Pro-Lifer blogger “aubscares” informed me she works at a CPC called “Positive Options.” It has four locations:

Holland
339 S River Ave
Holland, MI 49423
Tel: 616-396-5840

Allendale
4623 Lake Michigan Dr
Allendale, MI 49401
Tel: 616-895-1893

Allegan
114 Chestnut
Allegan, MI 49010
Tel: 269-686-7111

Grand Haven
700 Washington, # 130
Grand Haven, MI 49417
Tel: 616-842-7510

There’s also a ‘mobile center’ (a bus) that only provides pregnancy tests and ultrasounds.
Tel: 616-294-0822

Website:POSITIVEOPTIONS.ORG

The site is incrediblymisleading, the tagline literally stating “For your health, choice and future.” The front page has three links labeled “Pregnancy,” “Adoption” and “Abortion.” “Abortion” is not clickable but the other two are. There are three ‘happy client stories’ and only one has talked about deciding to parent, the other two are extremely open-ended and leave a lot up to the person reading the ‘story’ and one even makes it sound like they’re opting for an abortion but ‘haven’t decided yet.’ There is no indication they do not preform abortions aside from a small ‘disclaimer’ stating a list of services they do not provide.
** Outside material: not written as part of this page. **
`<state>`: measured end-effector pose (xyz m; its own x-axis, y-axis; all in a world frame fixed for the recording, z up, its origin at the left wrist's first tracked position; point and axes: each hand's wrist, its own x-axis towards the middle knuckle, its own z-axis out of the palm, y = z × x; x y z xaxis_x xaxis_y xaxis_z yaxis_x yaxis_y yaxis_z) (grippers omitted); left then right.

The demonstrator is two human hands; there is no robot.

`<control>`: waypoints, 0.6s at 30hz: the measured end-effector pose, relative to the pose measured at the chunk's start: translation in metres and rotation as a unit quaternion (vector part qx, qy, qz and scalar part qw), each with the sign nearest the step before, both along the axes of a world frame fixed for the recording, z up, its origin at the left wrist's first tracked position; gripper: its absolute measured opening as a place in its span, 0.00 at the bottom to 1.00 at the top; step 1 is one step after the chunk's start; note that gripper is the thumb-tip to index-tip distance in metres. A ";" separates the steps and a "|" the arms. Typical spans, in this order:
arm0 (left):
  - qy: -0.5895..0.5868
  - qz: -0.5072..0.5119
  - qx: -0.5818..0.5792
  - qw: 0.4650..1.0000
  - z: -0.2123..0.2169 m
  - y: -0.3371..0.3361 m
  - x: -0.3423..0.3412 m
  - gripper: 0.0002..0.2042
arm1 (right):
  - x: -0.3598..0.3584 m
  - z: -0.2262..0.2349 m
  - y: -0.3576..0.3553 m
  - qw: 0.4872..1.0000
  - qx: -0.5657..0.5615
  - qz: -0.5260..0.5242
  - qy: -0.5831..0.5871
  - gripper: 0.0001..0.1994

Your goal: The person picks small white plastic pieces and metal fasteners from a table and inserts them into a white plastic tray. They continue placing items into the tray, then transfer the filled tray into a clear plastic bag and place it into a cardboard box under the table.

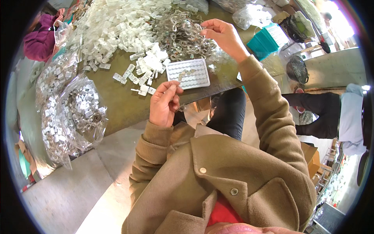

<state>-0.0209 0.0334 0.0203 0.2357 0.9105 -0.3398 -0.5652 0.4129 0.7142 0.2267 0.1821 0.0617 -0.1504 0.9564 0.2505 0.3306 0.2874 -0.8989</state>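
Observation:
My left hand [164, 104] is closed just off the table's near edge, fingers curled in, with a small dark metal piece [181, 108] hanging out below them. Farther off, my right hand [224, 36] pinches at the right edge of a heap of tangled metal loop-like pieces [183, 35]; what its fingertips hold is too small to make out. Between the hands lies a white tray [199, 82] with scalloped rows and several small round discs [187, 73] on it. Left of the tray, loose white plastic tags [150, 64] spread out from a large pile [117, 27].
Clear plastic bags [83, 113] of white and metal pieces hang at the table's left edge. A stack of teal trays [268, 41] stands at right, near a dark basket [297, 69]. A person in dark trousers [317, 113] is at the right. Purple cloth [40, 39] lies far left.

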 end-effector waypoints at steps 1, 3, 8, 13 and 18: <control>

The list reads as follows:

~All of Positive Options’ services are free of charge;
~Medical services are overseen by licensed medical professionals, some of whom are volunteers;
~Our pregnancy test is 99% accurate 3 to 5 days before a missed period (positive or negative);
~Positive Options recommends clients consult a licensed physician to confirm the results of a pregnancy test or ultrasound;
~Any counsel received at Positive Options is not intended as a substitute for professional counseling;
~The use of electronic recording devices will not be permitted in order to protect client privacy and the privacy of Positive Options staff;
~Any attempt to obtain services or resources under false pretenses will result in the discontinuation of services; and,
~All information is kept confidential and will not be released without a client’s written consent, except if child abuse and/or criminal sexual conduct reporting laws apply or if we believe or hear that a client is  in danger of hurting themselves or others.
~Positive Options does not offer annual exams, birth control devices, mid-life services, abortion services or referrals, mammograms or breast screening, in-vitro fertilization services, pre or post-natal care, treatment of infertility, or treatment of reproductive tract infections.
~Clients will receive a referral list of local physicians for continued reproductive care.
~The contents of this website are for information purposes only. The content is not intended to be a substitute for professional medical advice, diagnosis or treatment.
~In no event shall Positive Options be responsible or liable, directly or indirectly, for any damage or loss caused or alleged to be caused by or in connection with the use of or reliance on the content of this website.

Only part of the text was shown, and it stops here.